Goal of the exercise>
Omit the pictures found among the records and print everything else exactly as it stands.

Data extract>
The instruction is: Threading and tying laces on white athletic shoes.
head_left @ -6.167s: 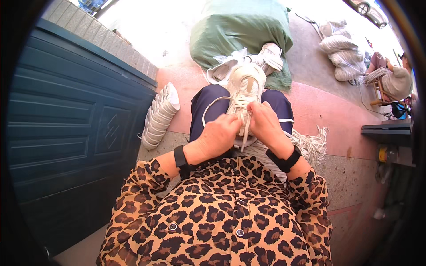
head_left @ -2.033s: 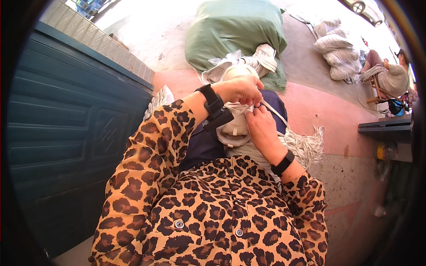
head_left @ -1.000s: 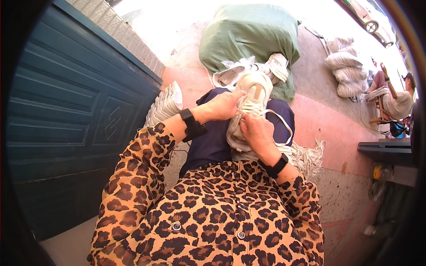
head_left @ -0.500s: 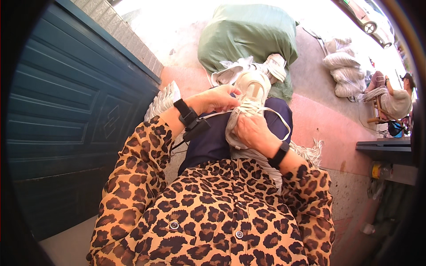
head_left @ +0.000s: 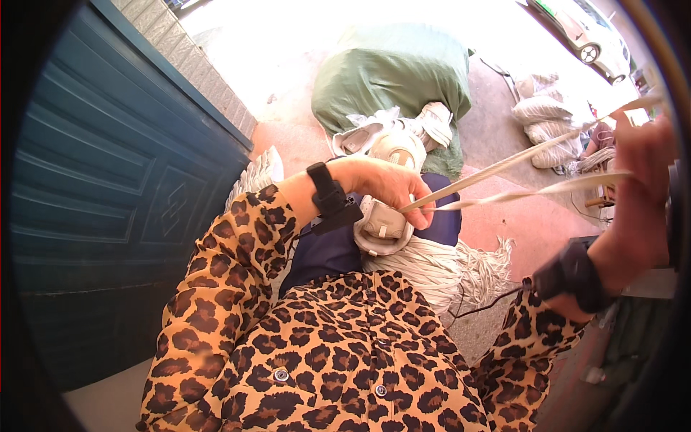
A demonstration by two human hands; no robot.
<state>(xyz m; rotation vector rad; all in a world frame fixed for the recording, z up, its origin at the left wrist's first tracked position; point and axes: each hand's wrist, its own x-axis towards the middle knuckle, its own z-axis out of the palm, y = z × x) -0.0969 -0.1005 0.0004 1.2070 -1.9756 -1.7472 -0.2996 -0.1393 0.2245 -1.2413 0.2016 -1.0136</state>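
Note:
A cream sneaker (head_left: 381,229) rests on my lap, toe pointing away; my left hand covers its middle. My left hand (head_left: 381,181) is closed over the lacing, its fingertips pinching the shoelaces (head_left: 525,153) where they leave the shoe. Two lengths of lace run taut from there to the right. Out at the right edge, my right hand (head_left: 640,191) is raised, somewhat blurred, and closed around their far ends. A thick bundle of loose off-white laces (head_left: 446,270) lies across my lap under the heel.
A large green sack (head_left: 392,79) stands ahead, with more pale shoes (head_left: 435,124) against it. On the left is a blue panelled door (head_left: 108,187), and near it another lace bundle (head_left: 255,173). White sacks (head_left: 547,129) and a parked car (head_left: 586,43) are at the far right.
My right hand has swung from the shoe out to the far right, drawing the laces long. My left hand has shifted over the shoe's lacing.

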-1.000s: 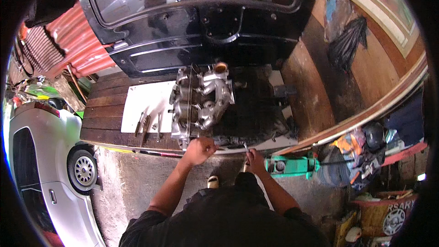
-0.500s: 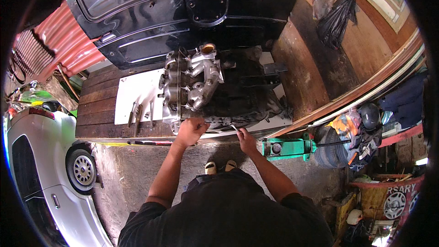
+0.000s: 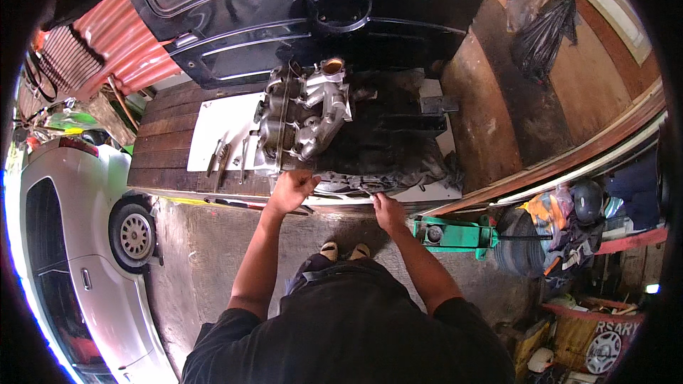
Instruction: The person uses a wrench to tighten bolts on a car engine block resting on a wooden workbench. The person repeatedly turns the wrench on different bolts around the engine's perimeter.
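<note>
Daylit concrete floor (image 3: 206, 256), red corrugated sheet (image 3: 121, 43), wooden wall (image 3: 583, 85).

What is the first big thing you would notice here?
A grey metal engine part lies in the middle on a wooden workbench. The person's left hand rests at its near edge, and the right hand touches the dark greasy piece beside it. A black car door leans behind the bench, and a silver car stands at the left.

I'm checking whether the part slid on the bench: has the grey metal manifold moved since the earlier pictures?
No. The manifold lies at the same spot beside the wrenches on the white sheet; only the camera shifted.
</note>
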Demonstrator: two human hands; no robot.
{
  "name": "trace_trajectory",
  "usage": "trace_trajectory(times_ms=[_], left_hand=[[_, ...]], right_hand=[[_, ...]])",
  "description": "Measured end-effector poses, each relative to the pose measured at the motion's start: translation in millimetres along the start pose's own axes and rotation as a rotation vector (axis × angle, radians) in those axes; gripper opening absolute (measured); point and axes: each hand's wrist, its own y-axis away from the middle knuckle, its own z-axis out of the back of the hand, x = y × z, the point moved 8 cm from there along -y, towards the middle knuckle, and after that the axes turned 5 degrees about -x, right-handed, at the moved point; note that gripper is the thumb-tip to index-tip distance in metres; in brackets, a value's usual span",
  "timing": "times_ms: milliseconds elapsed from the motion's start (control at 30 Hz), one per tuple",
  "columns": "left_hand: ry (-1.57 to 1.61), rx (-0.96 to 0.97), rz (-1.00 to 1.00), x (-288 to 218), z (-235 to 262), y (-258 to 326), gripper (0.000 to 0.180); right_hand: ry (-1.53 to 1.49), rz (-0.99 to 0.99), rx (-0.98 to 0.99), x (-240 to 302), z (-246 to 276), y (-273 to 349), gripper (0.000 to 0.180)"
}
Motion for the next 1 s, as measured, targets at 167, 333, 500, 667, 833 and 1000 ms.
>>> trace_trajectory(times_ms=[167, 333, 500, 667, 833, 1000], left_hand=[[-0.150, 0.015, -0.033, 10.8, -1.8, -0.4, 0.034], [-0.243, 0.063, -0.037, 2.8, -1.9, -4.5, 0.032], [-0.205, 0.053, -0.136, -3.8, 0.3, -0.3, 0.031], [-0.168, 0.080, -0.072, -2.0, -2.5, -1.7, 0.036], [-0.146, 0.056, -0.160, -3.5, -2.9, 0.1, 0.033], [-0.162, 0.013, -0.282, -15.4, 1.9, 1.0, 0.028]], right_hand=[[0.208, 0.170, -0.004, 21.0, 37.6, -15.2, 0.026], [0.293, 0.346, 0.114, 48.5, 61.7, -23.7, 0.019], [0.416, 0.445, 0.228, 104.2, 75.1, -33.5, 0.012], [0.327, 0.281, 0.267, 105.3, 78.1, -27.4, 0.018], [-0.122, -0.067, 0.220, 28.6, 53.6, 3.3, 0.022], [-0.279, -0.129, 0.116, -3.4, 19.7, 18.7, 0.026]])
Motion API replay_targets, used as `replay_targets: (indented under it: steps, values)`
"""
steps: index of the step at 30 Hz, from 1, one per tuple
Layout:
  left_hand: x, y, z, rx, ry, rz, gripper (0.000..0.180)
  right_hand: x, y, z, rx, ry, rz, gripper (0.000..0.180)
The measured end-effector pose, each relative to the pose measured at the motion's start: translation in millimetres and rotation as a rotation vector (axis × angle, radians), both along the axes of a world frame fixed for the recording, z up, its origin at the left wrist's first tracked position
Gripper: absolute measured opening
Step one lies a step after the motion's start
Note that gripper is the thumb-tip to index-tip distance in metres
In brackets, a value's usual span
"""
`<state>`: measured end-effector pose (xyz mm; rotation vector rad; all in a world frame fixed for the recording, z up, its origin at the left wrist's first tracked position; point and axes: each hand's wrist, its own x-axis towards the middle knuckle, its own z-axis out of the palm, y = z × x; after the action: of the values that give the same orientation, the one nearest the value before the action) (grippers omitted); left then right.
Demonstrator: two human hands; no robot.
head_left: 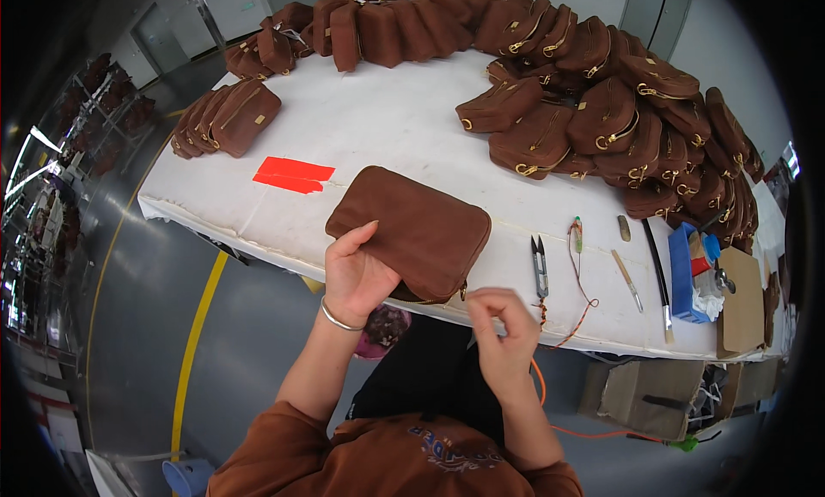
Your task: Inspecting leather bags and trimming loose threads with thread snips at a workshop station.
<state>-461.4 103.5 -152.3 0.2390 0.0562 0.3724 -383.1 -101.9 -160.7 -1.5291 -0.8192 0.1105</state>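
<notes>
Pouch (417, 230) over the near edge of the bench (378, 110), slightly tilted, zip (419, 302) toward the body; cannot tell whether resting on the bench or held just above. Closed round the near left side with the left grip (359, 278): thumb on the upper face, fingers hidden beneath, perhaps to bear the weight from below and leave the zip corner free. Just beside that corner, the right grip (505, 325), blurred, fingers curled toward the thumb; cannot tell whether pinched on the zip pull (464, 291), merely near, or holding anything.

To the right, spread singly, seemingly for easy picking up: one pair of snips (540, 272), one green-handled tool (577, 235) with a cord, one small brown piece (625, 229), one thin stick (627, 280), one long black rod (659, 278). Beyond, one blue bin (683, 278), probably to keep small items together.

Counted: two grips, one pouch in hand, about five more in the left stack (245, 114), leaned together, likely to save room. Far row (378, 37) and right heap (601, 123) too overlapped to count; set back, presumably for working space. One red patch (295, 174).
</notes>
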Motion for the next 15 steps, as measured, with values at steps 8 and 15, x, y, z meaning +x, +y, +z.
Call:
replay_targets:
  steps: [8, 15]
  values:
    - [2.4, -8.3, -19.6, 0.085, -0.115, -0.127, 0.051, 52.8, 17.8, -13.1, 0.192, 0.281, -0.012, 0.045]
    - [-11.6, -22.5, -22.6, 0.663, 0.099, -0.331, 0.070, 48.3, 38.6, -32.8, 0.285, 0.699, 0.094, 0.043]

Expected answer>
The instruction is: Threading and tying laces on white athletic shoes.
head_left @ -6.167s: 
head_left @ -2.033s: 
head_left @ -1.000s: 
head_left @ -0.500s: 
head_left @ +0.000s: 
A demonstration by two human hands; no robot.
<state>(xyz m; rotation vector rad; all in a world frame fixed for the recording, z up, its origin at the left wrist's first tracked position; point and axes: each hand's wrist, its own x-axis towards the middle knuckle, its own z-axis out of the palm, y = z × x) -0.0969 -0.1005 0.0004 1.2070 -1.9756 -1.7472 -0.2996 -0.1393 0.2245 -1.2413 0.2016 -1.0136</state>
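Note:
A cream sneaker (head_left: 381,229) rests on my lap, toe pointing away; my left hand covers its middle. My left hand (head_left: 381,181) is closed over the lacing, its fingertips pinching the shoelaces (head_left: 525,153) where they leave the shoe. Two lengths of lace run taut from there to the right. Out at the right edge, my right hand (head_left: 640,191) is raised, somewhat blurred, and closed around their far ends. A thick bundle of loose off-white laces (head_left: 446,270) lies across my lap under the heel.
A large green sack (head_left: 392,79) stands ahead, with more pale shoes (head_left: 435,124) against it. On the left is a blue panelled door (head_left: 108,187), and near it another lace bundle (head_left: 255,173). White sacks (head_left: 547,129) and a parked car (head_left: 586,43) are at the far right.
My right hand has swung from the shoe out to the far right, drawing the laces long. My left hand has shifted over the shoe's lacing.
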
-1.000s: 
-0.500s: 
+0.000s: 
Instruction: The person uses a wrench to tighten bolts on a car engine block resting on a wooden workbench. The person repeatedly turns the wrench on different bolts around the engine's perimeter.
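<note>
Daylit concrete floor (image 3: 206, 256), red corrugated sheet (image 3: 121, 43), wooden wall (image 3: 583, 85).

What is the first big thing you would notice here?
A grey metal engine part lies in the middle on a wooden workbench. The person's left hand rests at its near edge, and the right hand touches the dark greasy piece beside it. A black car door leans behind the bench, and a silver car stands at the left.

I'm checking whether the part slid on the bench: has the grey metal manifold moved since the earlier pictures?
No. The manifold lies at the same spot beside the wrenches on the white sheet; only the camera shifted.
</note>
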Demonstrator: two human hands; no robot.
{
  "name": "trace_trajectory",
  "usage": "trace_trajectory(times_ms=[_], left_hand=[[_, ...]], right_hand=[[_, ...]])",
  "description": "Measured end-effector poses, each relative to the pose measured at the motion's start: translation in millimetres along the start pose's own axes and rotation as a rotation vector (axis × angle, radians) in those axes; gripper opening absolute (measured); point and axes: each hand's wrist, its own y-axis away from the middle knuckle, its own z-axis out of the back of the hand, x = y × z, the point moved 8 cm from there along -y, towards the middle knuckle, and after that the axes turned 5 degrees about -x, right-handed, at the moved point; note that gripper is the thumb-tip to index-tip distance in metres; in brackets, a value's usual span",
  "timing": "times_ms: milliseconds elapsed from the motion's start (control at 30 Hz), one per tuple",
  "columns": "left_hand: ry (-1.57 to 1.61), rx (-0.96 to 0.97), rz (-1.00 to 1.00), x (-288 to 218), z (-235 to 262), y (-258 to 326), gripper (0.000 to 0.180); right_hand: ry (-1.53 to 1.49), rz (-0.99 to 0.99), rx (-0.98 to 0.99), x (-240 to 302), z (-246 to 276), y (-273 to 349), gripper (0.000 to 0.180)"
}
Motion for the next 1 s, as measured, targets at 167, 333, 500, 667, 833 and 1000 ms.
>>> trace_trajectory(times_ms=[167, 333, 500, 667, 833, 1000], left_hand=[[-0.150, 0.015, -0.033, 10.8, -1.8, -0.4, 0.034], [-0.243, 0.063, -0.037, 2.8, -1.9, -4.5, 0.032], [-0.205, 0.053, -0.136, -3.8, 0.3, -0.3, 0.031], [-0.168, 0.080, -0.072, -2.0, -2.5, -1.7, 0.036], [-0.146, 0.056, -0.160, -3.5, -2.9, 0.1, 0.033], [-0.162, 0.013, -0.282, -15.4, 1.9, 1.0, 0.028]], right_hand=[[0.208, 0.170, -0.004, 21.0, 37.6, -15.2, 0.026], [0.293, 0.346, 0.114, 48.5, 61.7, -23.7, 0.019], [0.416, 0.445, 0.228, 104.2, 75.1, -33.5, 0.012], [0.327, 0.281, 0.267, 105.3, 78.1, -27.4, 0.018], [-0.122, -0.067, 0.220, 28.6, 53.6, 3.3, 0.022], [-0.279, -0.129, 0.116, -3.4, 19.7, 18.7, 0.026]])
Motion API replay_targets, used as `replay_targets: (indented under it: steps, values)`
"""
steps: index of the step at 30 Hz, from 1, one per tuple
Layout:
  left_hand: x, y, z, rx, ry, rz, gripper (0.000..0.180)
  right_hand: x, y, z, rx, ry, rz, gripper (0.000..0.180)
The measured end-effector pose, each relative to the pose measured at the motion's start: translation in millimetres and rotation as a rotation vector (axis × angle, radians), both along the axes of a world frame fixed for the recording, z up, its origin at the left wrist's first tracked position
Gripper: absolute measured opening
Step one lies a step after the motion's start
Note that gripper is the thumb-tip to index-tip distance in metres
In brackets, a value's usual span
"""
`<state>`: measured end-effector pose (xyz mm; rotation vector rad; all in a world frame fixed for the recording, z up, its origin at the left wrist's first tracked position; point and axes: each hand's wrist, its own x-axis towards the middle knuckle, its own z-axis out of the palm, y = z × x; after the action: of the values that give the same orientation, the one nearest the value before the action) (grippers omitted); left then right.
Demonstrator: two human hands; no robot.
head_left: 
Your task: Inspecting leather bags and trimming loose threads with thread snips at a workshop station.
<state>-461.4 103.5 -152.3 0.2390 0.0562 0.3724 -383.1 -101.9 -160.7 -1.5291 -0.8192 0.1105</state>
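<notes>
Pouch (417, 230) over the near edge of the bench (378, 110), slightly tilted, zip (419, 302) toward the body; cannot tell whether resting on the bench or held just above. Closed round the near left side with the left grip (359, 278): thumb on the upper face, fingers hidden beneath, perhaps to bear the weight from below and leave the zip corner free. Just beside that corner, the right grip (505, 325), blurred, fingers curled toward the thumb; cannot tell whether pinched on the zip pull (464, 291), merely near, or holding anything.

To the right, spread singly, seemingly for easy picking up: one pair of snips (540, 272), one green-handled tool (577, 235) with a cord, one small brown piece (625, 229), one thin stick (627, 280), one long black rod (659, 278). Beyond, one blue bin (683, 278), probably to keep small items together.

Counted: two grips, one pouch in hand, about five more in the left stack (245, 114), leaned together, likely to save room. Far row (378, 37) and right heap (601, 123) too overlapped to count; set back, presumably for working space. One red patch (295, 174).
</notes>
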Motion for the next 15 steps, as measured, with values at steps 8 and 15, x, y, z meaning +x, +y, +z.
Call:
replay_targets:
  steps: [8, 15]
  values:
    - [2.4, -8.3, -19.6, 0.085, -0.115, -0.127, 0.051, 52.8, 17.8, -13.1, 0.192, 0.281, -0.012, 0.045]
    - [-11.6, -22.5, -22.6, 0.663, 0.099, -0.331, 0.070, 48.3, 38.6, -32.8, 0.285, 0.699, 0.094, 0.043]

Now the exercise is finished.